Learn more about how blood donors help save lives


Matt Deyo

In March 1998, my senior year in high school, I was diagnosed with bone cancer. My type of cancer, Osteogenic Sarcoma, is commonly found in adolescents and is considered curable if caught early, but fatal if left unattended. There is a six-month window in which this type of cancer must be dealt with, so once my doctors found it they moved quickly to treat it.

I went from being pulled from a morning algebra class for a doctor's appointment to being told I would need a tutor to help me finish high school, because I would be starting months of chemotherapy.

The type of cancer I had requires a very aggressive chemo protocol. The treatment plan called for six weeks of chemotherapy, followed by removing the tumor in my right leg plus another 40 weeks of chemotherapy "just to be safe" to make sure they got all the cancer.

I was lucky in that I did well with the chemo treatments, which even surprised the oncologists at the University of Minnesota. It was a long ordeal. In the space of 14 months, I spent 280 days in the hospital for treatments or minor complications.

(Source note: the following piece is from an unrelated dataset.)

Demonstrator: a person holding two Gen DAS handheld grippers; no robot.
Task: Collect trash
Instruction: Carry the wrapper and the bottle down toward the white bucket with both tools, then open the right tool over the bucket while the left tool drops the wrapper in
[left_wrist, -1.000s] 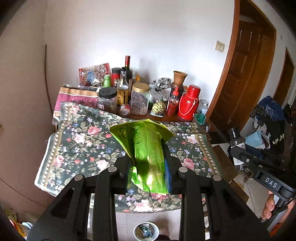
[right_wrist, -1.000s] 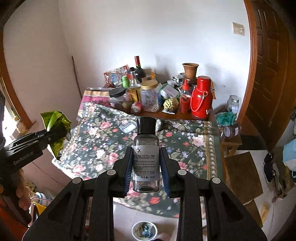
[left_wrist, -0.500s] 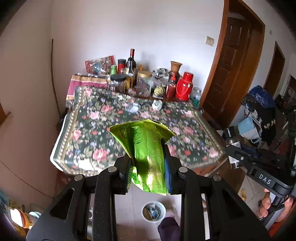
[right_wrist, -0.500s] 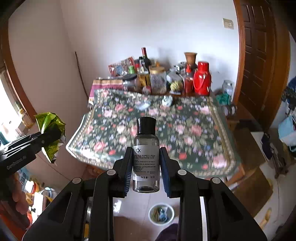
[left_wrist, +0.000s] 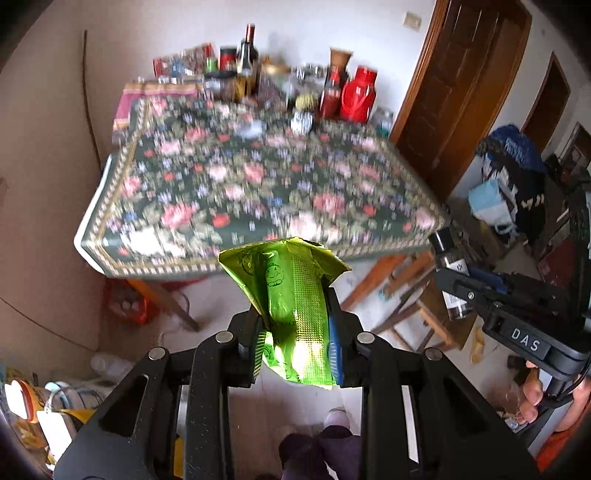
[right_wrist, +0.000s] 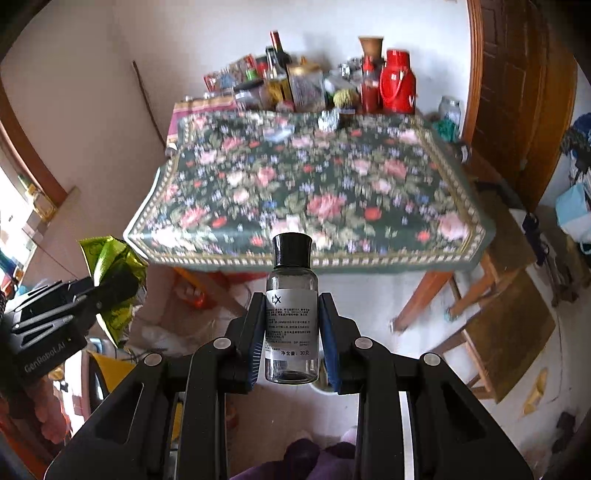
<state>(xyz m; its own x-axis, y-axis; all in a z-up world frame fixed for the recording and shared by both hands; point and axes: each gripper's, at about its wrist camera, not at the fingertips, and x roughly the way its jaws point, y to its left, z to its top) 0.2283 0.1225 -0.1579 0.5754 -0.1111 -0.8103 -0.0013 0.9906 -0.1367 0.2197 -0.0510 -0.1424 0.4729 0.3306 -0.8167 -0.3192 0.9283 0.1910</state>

I didn't have a lot of side effects from three of the four chemo drugs I received. Mostly I just felt run down. However, what I learned is that chemo is very cumulative. I started out being able to play some football with friends after my first few treatments. But the further I went into the protocol, the more the side effects from the drugs built up.

For me, the major side effect was on my platelets. About six or seven months into the chemo treatment, I started having minor problems with nosebleeds. By November, I could no longer control the nose bleeding. It was then I knew I was facing a blood transfusion, which really frightened me. I'm not sure why the thought bothered me so much. Perhaps it was just the idea of receiving someone else's blood or admitting that now things were not going so well. Sure enough, tests confirmed my fears that my platelet count was too low. I was having problems getting my blood to clot and needed a transfusion. I received 6 units of red cells which helped a lot. I continued to need and receive blood off and on for the next month.

At this point, I finally reached the end of my chemo treatment program. I only had three weeks to go and one six-day admission to the hospital. But during that final treatment I sat up in bed one day with a nose bleed again. Only this time the bleeding was much heavier than before and it would not stop. I got light headed and called the nurse for help. The bleeding got much worse and I passed out. Consequently, I received six more units of red cells to prevent me from bleeding to death, because my platelet count was down to 5,000—when it should have been around 300,000. Then I received another six units of red blood cells. Unfortunately, after that second transfusion I had a transfusion reaction. This meant I could not receive more units of red blood cells. Now I needed type-specific Apheresis platelets.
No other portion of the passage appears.